> WHAT YOU ARE ASKED TO DO: Reproduce, from the lines below, exactly the stretch that begins at the line containing "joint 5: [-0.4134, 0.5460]" and ends at the line containing "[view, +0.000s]", both included.

> RECORDS SHOWN:
################

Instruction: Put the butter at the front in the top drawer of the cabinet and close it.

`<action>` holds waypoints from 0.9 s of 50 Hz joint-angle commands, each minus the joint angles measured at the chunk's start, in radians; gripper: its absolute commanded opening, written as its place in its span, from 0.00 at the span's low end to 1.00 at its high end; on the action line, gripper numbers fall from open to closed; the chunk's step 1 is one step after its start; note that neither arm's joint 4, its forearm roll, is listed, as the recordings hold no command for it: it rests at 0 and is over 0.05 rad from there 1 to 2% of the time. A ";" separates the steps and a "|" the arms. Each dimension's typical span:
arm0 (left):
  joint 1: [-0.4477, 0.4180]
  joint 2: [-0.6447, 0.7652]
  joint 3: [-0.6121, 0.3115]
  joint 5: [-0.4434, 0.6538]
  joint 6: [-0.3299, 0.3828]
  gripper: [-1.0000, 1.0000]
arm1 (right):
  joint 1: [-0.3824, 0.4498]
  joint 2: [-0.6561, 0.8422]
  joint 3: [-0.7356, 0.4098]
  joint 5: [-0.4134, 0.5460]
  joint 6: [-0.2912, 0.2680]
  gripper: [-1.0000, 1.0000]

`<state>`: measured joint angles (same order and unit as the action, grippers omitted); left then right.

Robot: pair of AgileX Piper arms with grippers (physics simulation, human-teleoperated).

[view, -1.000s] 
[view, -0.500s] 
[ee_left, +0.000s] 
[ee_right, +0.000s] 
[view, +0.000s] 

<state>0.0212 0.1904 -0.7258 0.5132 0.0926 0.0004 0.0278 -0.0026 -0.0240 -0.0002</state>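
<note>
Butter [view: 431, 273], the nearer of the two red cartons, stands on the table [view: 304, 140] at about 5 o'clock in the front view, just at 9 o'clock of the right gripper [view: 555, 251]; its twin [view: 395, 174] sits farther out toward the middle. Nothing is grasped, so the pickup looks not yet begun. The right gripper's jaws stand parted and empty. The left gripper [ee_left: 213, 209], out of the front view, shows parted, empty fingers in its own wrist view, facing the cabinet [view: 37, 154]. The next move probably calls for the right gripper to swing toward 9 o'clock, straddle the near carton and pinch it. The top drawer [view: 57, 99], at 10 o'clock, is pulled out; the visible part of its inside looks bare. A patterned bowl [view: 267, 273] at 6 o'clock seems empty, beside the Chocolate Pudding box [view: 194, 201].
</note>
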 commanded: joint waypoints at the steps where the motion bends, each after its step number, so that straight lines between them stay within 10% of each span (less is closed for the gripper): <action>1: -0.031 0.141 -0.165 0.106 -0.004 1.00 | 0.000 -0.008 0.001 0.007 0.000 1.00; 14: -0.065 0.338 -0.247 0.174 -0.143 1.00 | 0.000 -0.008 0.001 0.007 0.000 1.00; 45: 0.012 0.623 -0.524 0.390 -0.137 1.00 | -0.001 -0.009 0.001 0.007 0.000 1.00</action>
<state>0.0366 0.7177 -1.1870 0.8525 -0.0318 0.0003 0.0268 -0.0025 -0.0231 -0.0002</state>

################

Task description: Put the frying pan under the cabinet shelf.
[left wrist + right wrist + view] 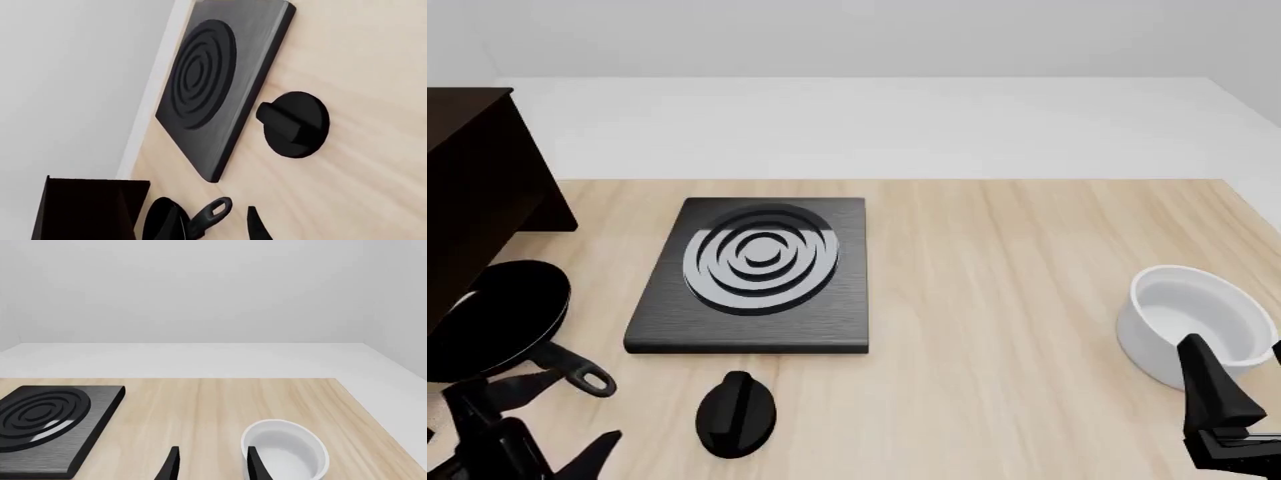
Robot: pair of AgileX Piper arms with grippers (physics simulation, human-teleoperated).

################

> PROBLEM SOLUTION:
  joint 5: [-0.4134, 0.5460]
  joint 6: [-0.2912, 0.2680]
  gripper: [-1.0000, 1.0000]

`<state>`: measured joint angles (same order and unit as the action, grippers omitted); left then right.

Robot: pair of AgileX Piper arms with grippers (physics simulation, human-teleoperated).

[view, -1.000s] 
[view, -0.500s] 
[ee_left, +0.000s] 
[ee_right, +0.000s] 
[view, +0.000s] 

This exercise requires no additional output.